Only the pictures are to be dropped; return all other data below exactly.

[Stored dataset items]

* * * * *

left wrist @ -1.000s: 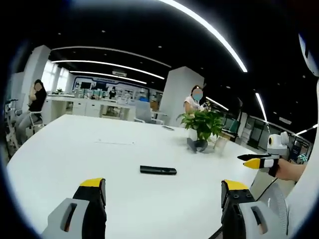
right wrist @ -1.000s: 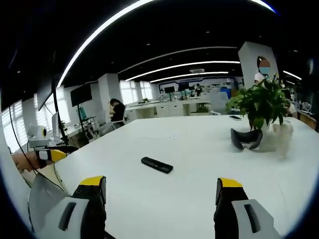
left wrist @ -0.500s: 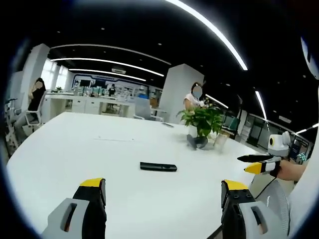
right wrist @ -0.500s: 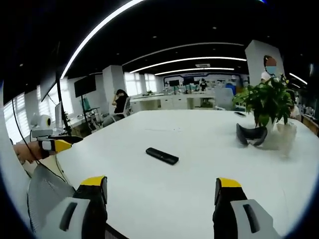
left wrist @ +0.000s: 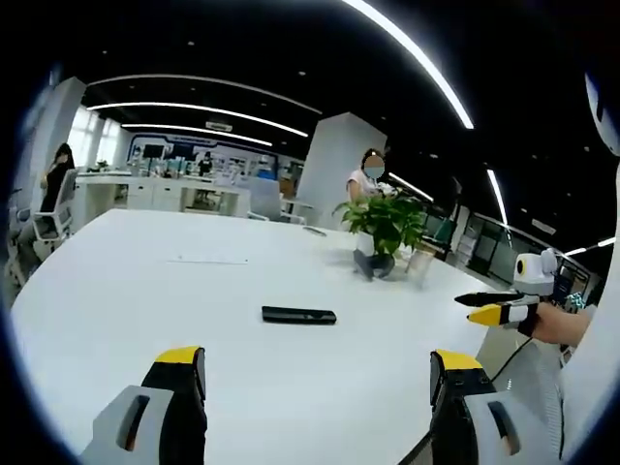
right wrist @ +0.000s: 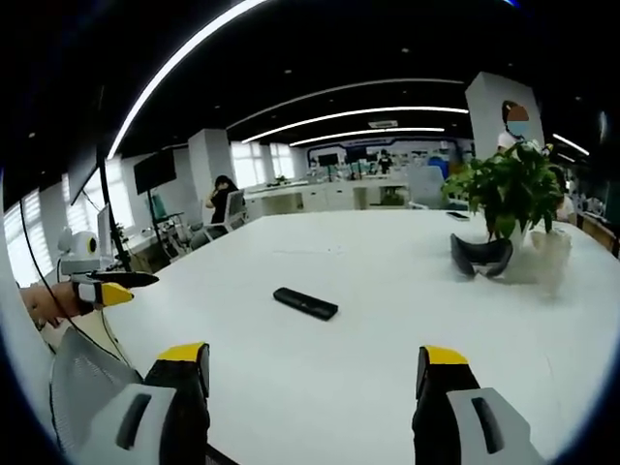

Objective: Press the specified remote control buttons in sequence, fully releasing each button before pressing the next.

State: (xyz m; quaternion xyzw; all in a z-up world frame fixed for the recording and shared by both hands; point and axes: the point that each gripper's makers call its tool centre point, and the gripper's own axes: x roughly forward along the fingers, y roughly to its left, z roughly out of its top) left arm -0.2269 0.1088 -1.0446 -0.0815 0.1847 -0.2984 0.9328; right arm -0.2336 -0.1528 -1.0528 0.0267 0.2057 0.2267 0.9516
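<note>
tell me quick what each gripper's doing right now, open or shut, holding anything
Left gripper: open, holding nothing, held short of the remote control on the white table.
Right gripper: open, holding nothing, also short of the remote.

Remote (left wrist: 298,315) is showing plain black, near the middle of the white table (left wrist: 116,310). Both grippers, left gripper (left wrist: 315,373) & right gripper (right wrist: 315,373), are showing yellow tips, black pads, grey bodies. Plant (right wrist: 509,189) is showing green, towards table's far edge.
</note>
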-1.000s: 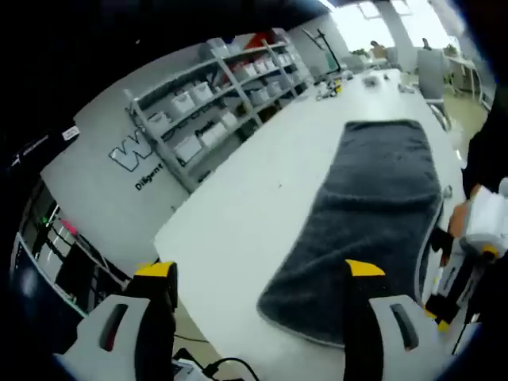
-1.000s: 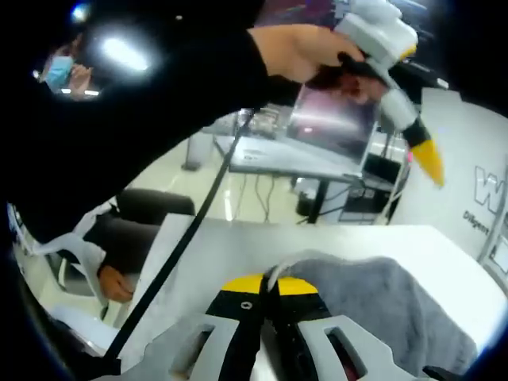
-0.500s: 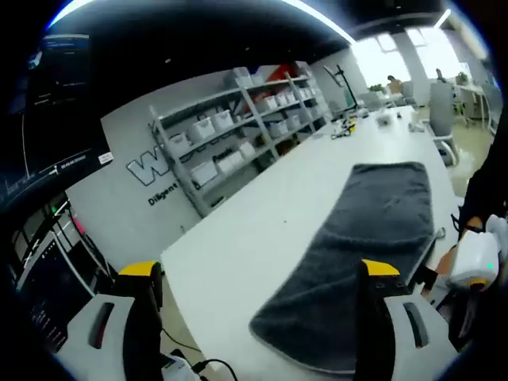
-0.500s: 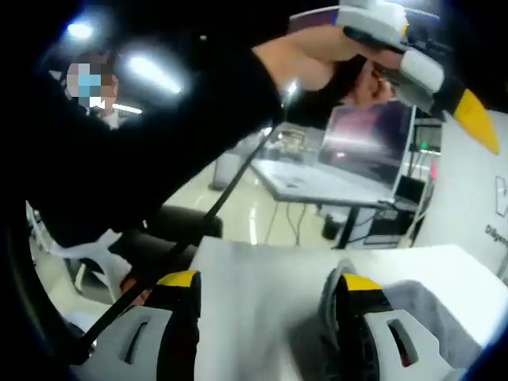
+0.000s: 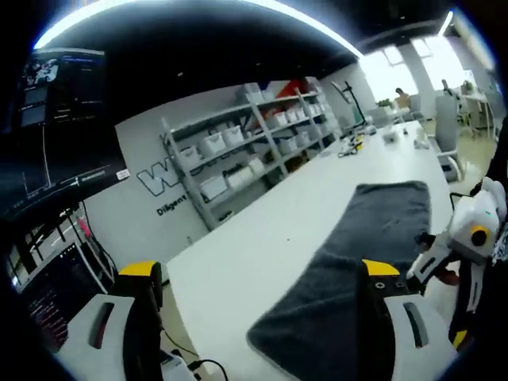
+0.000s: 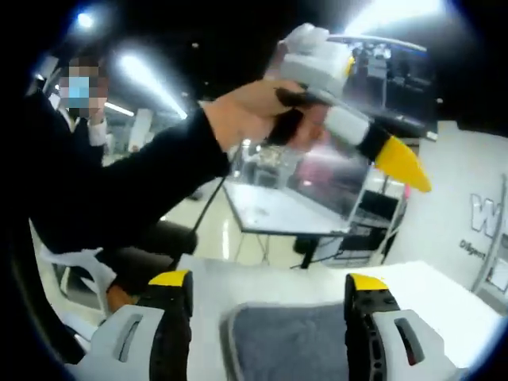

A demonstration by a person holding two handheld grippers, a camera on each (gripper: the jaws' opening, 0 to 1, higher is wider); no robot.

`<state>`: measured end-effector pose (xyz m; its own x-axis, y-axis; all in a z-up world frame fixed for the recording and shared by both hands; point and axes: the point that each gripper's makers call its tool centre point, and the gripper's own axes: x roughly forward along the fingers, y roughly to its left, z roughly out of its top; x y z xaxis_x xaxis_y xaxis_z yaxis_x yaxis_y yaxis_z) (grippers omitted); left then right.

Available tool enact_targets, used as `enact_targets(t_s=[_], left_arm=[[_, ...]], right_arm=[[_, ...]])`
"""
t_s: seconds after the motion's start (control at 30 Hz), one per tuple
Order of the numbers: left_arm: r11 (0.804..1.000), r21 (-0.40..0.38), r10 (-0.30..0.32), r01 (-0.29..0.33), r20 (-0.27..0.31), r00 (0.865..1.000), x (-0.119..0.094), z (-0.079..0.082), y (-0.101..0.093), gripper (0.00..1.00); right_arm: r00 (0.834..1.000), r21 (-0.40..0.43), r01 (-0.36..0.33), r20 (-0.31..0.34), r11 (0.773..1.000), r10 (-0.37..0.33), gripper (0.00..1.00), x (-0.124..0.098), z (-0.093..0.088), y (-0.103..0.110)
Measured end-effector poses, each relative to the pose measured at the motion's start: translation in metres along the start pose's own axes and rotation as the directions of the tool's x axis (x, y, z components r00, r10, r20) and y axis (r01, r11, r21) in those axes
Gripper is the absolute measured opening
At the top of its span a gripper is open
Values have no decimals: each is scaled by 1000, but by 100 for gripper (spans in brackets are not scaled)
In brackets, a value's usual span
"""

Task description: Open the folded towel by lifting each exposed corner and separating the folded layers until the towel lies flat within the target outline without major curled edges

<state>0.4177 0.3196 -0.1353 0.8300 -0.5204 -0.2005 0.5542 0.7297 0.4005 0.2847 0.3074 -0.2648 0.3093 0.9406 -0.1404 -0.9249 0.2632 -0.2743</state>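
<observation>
Showing release: right gripper (image 6: 259, 292), clamped on the grey towel (image 5: 353, 262) a second ago, now jaws apart.
Left gripper (image 5: 258, 274): raised, jaws apart, empty.
Towel: lying open on the white table (image 5: 262, 230); unfolding looks nearly done.

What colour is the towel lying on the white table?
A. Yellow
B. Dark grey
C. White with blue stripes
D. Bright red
B: in the left gripper view the towel is a dark grey cloth spread lengthwise on the white table, and the right gripper view shows the same grey fabric between the right tongs.
</observation>
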Motion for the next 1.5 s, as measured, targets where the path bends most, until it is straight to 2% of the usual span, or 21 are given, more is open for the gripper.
enact_targets(t_s=[0.1,0.13,0.2,0.27,0.33,0.4,0.5,0.53,0.6,0.67,0.73,0.93,1.03,1.27,1.3,1.37,1.5], left_arm=[[999,-32,34,-33,44,998,-4,13,2,100],[998,-35,47,-45,53,998,-4,15,4,100],[997,-20,72,-71,51,996,-1,16,7,100],[997,-9,75,-75,29,997,2,11,6,100],[997,-17,72,-71,22,997,4,10,5,100],[997,-33,67,-66,32,997,5,12,4,100],[997,-25,74,-73,56,996,8,18,2,100],[993,-1,121,-121,46,992,8,16,9,100],[986,44,159,-159,-1,987,10,9,11,100],[987,34,157,-157,-7,988,12,8,6,100],[989,11,150,-150,3,989,12,11,2,100],[990,-32,140,-139,33,990,14,15,-8,100],[983,-45,178,-176,52,983,13,16,-5,100],[981,-104,171,-165,50,984,15,4,-13,100],[978,-105,188,-181,61,980,15,4,-10,100],[960,-136,255,-244,71,964,12,4,1,100],[950,-164,280,-266,68,958,12,-1,4,100]], right_arm=[[997,-5,79,12,997,-79,99,-21,10,-32],[995,-9,96,15,995,-96,99,-26,12,-39],[989,-74,139,51,987,-136,100,-41,21,-56],[981,-79,193,13,978,-192,100,-54,21,-82],[977,-62,211,-6,976,-212,100,-68,26,-99],[970,-74,243,4,967,-244,100,-86,33,-116],[953,-116,299,-18,947,-303,100,-108,34,-136],[951,-112,305,-20,946,-309,100,-115,34,-141],[949,-78,311,-21,947,-314,100,-129,35,-151],[944,-60,328,-25,943,-329,100,-144,34,-162],[932,-61,360,-26,931,-362,100,-161,33,-175],[886,-70,459,-42,886,-462,100,-216,26,-208],[855,-68,513,-43,856,-516,100,-248,23,-220],[778,-91,620,-57,779,-626,100,-320,15,-245],[766,-98,634,-60,767,-640,100,-329,13,-247],[741,-106,659,-75,744,-667,100,-350,7,-253],[697,-127,700,-92,703,-711,100,-383,0,-261]])
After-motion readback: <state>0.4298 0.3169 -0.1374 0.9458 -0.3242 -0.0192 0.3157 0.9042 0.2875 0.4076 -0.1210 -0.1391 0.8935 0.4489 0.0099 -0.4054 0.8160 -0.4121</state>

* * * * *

» Answer area
left wrist @ -1.000s: 
right wrist @ -1.000s: 
left wrist @ -0.500s: 
right wrist @ -0.500s: 
left wrist @ +0.000s: 
right wrist @ +0.000s: 

Objective: Press the specified remote control buttons in sequence, fully releasing each button before pressing the next.

State: (xyz m; quaternion xyzw; all in a z-up world frame fixed for the recording and shared by both hands; point and axes: the point that each gripper's makers call its tool centre point, and the gripper's own axes: x roughly forward along the fingers, y roughly to its left, z roughly out of its top) left arm -0.2269 0.1088 -1.0446 -0.0815 0.1847 -0.2984 0.9328; right arm -0.2336 -0.1528 -1.0528 0.0267 0.2057 0.2267 0.9516
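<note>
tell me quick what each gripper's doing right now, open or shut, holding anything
Left gripper: open, holding nothing, held short of the remote control on the white table.
Right gripper: open, holding nothing, also short of the remote.

Remote (left wrist: 298,315) is showing plain black, near the middle of the white table (left wrist: 116,310). Both grippers, left gripper (left wrist: 315,373) & right gripper (right wrist: 315,373), are showing yellow tips, black pads, grey bodies. Plant (right wrist: 509,189) is showing green, towards table's far edge.
</note>
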-1.000s: 
-1.000s: 
-0.500s: 
-0.500s: 
+0.000s: 
+0.000s: 

A demonstration by a person holding two handheld grippers, a camera on each (gripper: the jaws' opening, 0 to 1, higher is wider); no robot.

`<state>`: measured end-effector pose (xyz m; its own x-axis, y-axis; all in a z-up world frame fixed for the recording and shared by both hands; point and axes: the point that each gripper's makers call its tool centre point, and the gripper's own axes: x roughly forward along the fingers, y roughly to its left, z roughly out of its top; x y z xaxis_x xaxis_y xaxis_z yaxis_x yaxis_y yaxis_z) (grippers omitted); left then right.

Available tool enact_targets, used as `enact_targets(t_s=[_], left_arm=[[_, ...]], right_arm=[[_, ...]])`
"""
t_s: seconds after the motion's start (control at 30 Hz), one per tuple
Order of the numbers: left_arm: r11 (0.804..1.000), r21 (-0.40..0.38), r10 (-0.30..0.32), r01 (-0.29..0.33), r20 (-0.27..0.31), r00 (0.865..1.000), x (-0.119..0.094), z (-0.079..0.082), y (-0.101..0.093), gripper (0.00..1.00); right_arm: r00 (0.834..1.000), r21 (-0.40..0.43), r01 (-0.36..0.33), r20 (-0.31..0.34), r11 (0.773..1.000), r10 (-0.37..0.33), gripper (0.00..1.00), x (-0.124..0.098), z (-0.093..0.088), y (-0.103..0.110)
Measured end-effector poses, each relative to the pose measured at the motion's start: translation in metres along the start pose's own axes and rotation as the directions of the tool's x axis (x, y, z components r00, r10, r20) and y axis (r01, r11, r21) in those axes
Gripper is the absolute measured opening
At the top of its span a gripper is open
Values have no decimals: each is scaled by 1000, but by 100 for gripper (spans in brackets are not scaled)
In brackets, a value's usual span
"""

Task description: Open the folded towel by lifting each exposed corner and separating the folded layers until the towel lies flat within the target outline without major curled edges

<state>0.4177 0.3196 -0.1353 0.8300 -0.5204 -0.2005 0.5542 0.7297 0.4005 0.2847 0.3074 -0.2648 0.3093 0.9406 -0.1404 -0.9249 0.2632 -0.2743</state>
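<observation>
Showing release: right gripper (image 6: 259, 292), clamped on the grey towel (image 5: 353, 262) a second ago, now jaws apart.
Left gripper (image 5: 258, 274): raised, jaws apart, empty.
Towel: lying open on the white table (image 5: 262, 230); unfolding looks nearly done.

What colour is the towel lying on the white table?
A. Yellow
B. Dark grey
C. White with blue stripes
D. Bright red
B: in the left gripper view the towel is a dark grey cloth spread lengthwise on the white table, and the right gripper view shows the same grey fabric between the right tongs.
</observation>
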Motion for the next 1.5 s, as measured, targets where the path bends most, until it is straight to 2% of the usual span, or 21 are given, more is open for the gripper.
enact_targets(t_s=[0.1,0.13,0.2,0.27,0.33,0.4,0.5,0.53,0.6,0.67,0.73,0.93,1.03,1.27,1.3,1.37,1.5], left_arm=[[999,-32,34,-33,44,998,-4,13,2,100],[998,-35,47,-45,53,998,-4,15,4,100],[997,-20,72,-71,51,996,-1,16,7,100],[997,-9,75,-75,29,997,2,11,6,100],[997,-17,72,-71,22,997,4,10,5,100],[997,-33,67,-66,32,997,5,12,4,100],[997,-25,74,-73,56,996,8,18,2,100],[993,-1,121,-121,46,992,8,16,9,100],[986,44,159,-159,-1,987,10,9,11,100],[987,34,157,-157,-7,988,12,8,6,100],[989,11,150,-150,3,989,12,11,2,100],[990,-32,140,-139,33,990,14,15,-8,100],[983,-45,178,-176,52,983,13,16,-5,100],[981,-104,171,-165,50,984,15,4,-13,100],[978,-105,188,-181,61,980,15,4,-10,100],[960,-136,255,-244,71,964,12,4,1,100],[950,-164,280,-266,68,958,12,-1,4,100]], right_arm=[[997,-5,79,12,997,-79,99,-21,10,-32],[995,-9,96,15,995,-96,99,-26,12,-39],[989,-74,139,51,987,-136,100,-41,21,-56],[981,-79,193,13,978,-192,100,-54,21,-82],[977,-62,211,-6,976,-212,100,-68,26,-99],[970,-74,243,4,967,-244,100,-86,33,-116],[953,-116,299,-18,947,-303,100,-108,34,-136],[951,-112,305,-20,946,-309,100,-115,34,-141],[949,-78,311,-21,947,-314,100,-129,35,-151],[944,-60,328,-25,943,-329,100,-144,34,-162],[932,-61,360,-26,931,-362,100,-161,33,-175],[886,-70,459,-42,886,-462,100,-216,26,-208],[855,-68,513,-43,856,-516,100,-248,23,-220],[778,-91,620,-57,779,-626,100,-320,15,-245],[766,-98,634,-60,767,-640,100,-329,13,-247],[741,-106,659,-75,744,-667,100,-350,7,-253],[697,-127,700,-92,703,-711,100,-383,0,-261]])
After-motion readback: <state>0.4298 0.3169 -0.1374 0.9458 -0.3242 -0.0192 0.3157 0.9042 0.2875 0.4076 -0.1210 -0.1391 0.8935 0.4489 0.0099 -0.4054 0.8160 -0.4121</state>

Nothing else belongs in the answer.